Wilcoxon signed-rank test

Introduction

This is the second post for my series on statistical tests as regression models. I want to show that each classical stats test such as an ANOVA or a t-test are just linear regression models in disguise. After showing this concept for each test, I aim to build a Bayesian regression for each that supersedes both the classical test and the frequentist regression approach. You can find the other parts from the statistical tests as regression series here.
In this post, I will cover the non-parametric sibling of the one sample t-test, the Wilcoxon signed-rank test. I will use this opportunity to introduce rank-transformations for non-normal data.

Wilcoxon signed-rank test

When to use

Similar to the one sample t-test (which I have covered in another blog post), the Wilcoxon signed-rank test can be applied to estimate the central tendency of a sample (e.g. the mean) compared to a specific value. For example, if I want to estimate whether the average IQ of my colleagues at University Bayreuth is above the overall average IQ of 100. The good thing about the Wilcoxon signed-rank test compared to the t-test is the relaxation of the assumption of normality. If you have evidence that the distribution of the response variable in your sample is non-normally distributed, you typically apply the Wilcoxon signed-rank test.

How does it work?

The one sample t-test belongs to the parametric tests. That means that the test makes assumption about your data, and only under those assumptions the test will return reliable results. The Wilcoxon signed-rank test on the other hand is non-parametric and does not care about the underlying distribution. But how does that work? It turns out that within the black box of the test, all our data get transformed. Before the test is evaluated, the data gets ordered in signed ranks (hence the name). After transformation, the data is more or less Gaussian shaped, and then thrown in a one sample t-test. So the Wilcoxon signed-rank test is just a one sample t-test with some data transformation beforehand. And as we know how the t-test looks as a regression, we can quite easily disentangle the black box of the Wilcoxon test. But first, let’s look at how signed rank transformation works.
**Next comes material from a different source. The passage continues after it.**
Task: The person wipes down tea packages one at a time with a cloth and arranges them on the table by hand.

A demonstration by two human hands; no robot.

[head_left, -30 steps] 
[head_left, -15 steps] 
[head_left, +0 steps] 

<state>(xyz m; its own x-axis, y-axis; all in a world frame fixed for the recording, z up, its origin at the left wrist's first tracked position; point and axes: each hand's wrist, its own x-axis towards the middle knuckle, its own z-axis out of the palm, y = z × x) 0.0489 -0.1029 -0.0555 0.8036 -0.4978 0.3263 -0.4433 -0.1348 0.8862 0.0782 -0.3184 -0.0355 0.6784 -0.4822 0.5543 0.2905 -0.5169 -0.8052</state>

Signed rank transformation

If you have some data points, you can order them via their ranks from low to high. In R, you can do this via the rank() function.

dat <- c(1, 5, 3, -2, 20, -5)

dat %>% 
  rank()
## [1] 3 5 4 2 6 1

The lowest number (-5 in the example) gets assigned the rank 1. Now the signed rank transformation works quite similar. We just take the absolute of the data, rank it and then assign each data point the same sign it has before we took the absolute.

dat %>% 
  abs() %>% 
  rank() * sign(dat)
## [1]  1.0  4.5  3.0 -2.0  6.0 -4.5

But why bother? It turns out that this transformation is able to make a non-normal distribution normally shaped. And this then allows us to apply various parametric tests (you shouldn’t though, but let’s keep that for later). We can show this by sampling from a number of non-normal data, and then try to make them Gaussian shaped by applying the signed-rank transformation.

# simulate data from various distributions
simulated_data <- tibble(log_normal = rlnorm(1e5), 
       poisson = rpois(1e5, 10), 
       binomial = rbinom(1e5, 10, 0.5), 
       exponential = rexp(1e5)) %>% 
  pivot_longer(cols = everything(), 
               names_to = "distribution", 
               values_to = "value") 

# plot untransformed data
simulated_data %>% 
  ggplot(aes(value)) +
  geom_density(fill = "grey50", colour = "grey10", 
               alpha = 0.9) +
  facet_wrap(~distribution, scale = "free") +
  theme_minimal()

So that’s the un-transformed simulated data. Now let’s try to transform them.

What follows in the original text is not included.